Now featuring six camps—during the more agreeable season of springtime—Jump Camp has become a uniquely Island-flavoured operation. While the pandemic sidelined five of six camps this year, the show will go on, including the annual Jump Camp Snowboard Drive, which benefits the Courtenay chapter of the Boys Club Network.

“We started doing it three years ago.

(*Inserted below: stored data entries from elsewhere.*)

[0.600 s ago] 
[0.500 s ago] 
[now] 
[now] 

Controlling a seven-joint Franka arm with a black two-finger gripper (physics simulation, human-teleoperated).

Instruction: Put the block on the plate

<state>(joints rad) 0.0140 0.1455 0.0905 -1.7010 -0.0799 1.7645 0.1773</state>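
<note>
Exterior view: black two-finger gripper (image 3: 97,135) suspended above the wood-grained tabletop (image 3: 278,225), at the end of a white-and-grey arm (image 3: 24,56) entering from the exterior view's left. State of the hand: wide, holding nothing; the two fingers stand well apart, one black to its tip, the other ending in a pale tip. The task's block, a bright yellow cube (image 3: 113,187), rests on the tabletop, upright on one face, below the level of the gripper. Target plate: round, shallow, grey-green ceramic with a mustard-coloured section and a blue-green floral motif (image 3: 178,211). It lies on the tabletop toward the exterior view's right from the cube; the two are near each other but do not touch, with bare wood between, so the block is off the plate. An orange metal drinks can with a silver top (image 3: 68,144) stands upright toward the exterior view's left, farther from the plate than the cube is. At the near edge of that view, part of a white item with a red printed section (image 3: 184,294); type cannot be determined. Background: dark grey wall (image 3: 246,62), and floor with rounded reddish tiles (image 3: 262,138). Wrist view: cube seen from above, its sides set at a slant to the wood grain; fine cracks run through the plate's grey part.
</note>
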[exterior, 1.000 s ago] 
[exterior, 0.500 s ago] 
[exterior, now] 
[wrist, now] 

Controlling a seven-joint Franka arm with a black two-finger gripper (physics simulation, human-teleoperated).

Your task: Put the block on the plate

We get boards and gear donated and we take them up the hill,” says Kitto. “Lots of these kids have never snowboarded before and are jumping and ripping by the end of the day.”

Despite the persistent—and incorrect—rumours that climate change no longer allows enough snow for Forbidden Plateau to operate, “If Washington has snow, Forbidden does too,” declares Kitto. “It’s had a few doozy years, but the elevation is only slightly lower.”

“Every winter weekend, there are 50 cars in the parking lot, and dads drinking beer, and moms and kids are riding toboggans, and they’ve got a big fire roasting,” says Kitto.

Indeed, whether the fun involves touring skins, snowboards, or toboggans, Forbidden Plateau has once again become a destination for those who don’t require a chairlift to have a good time.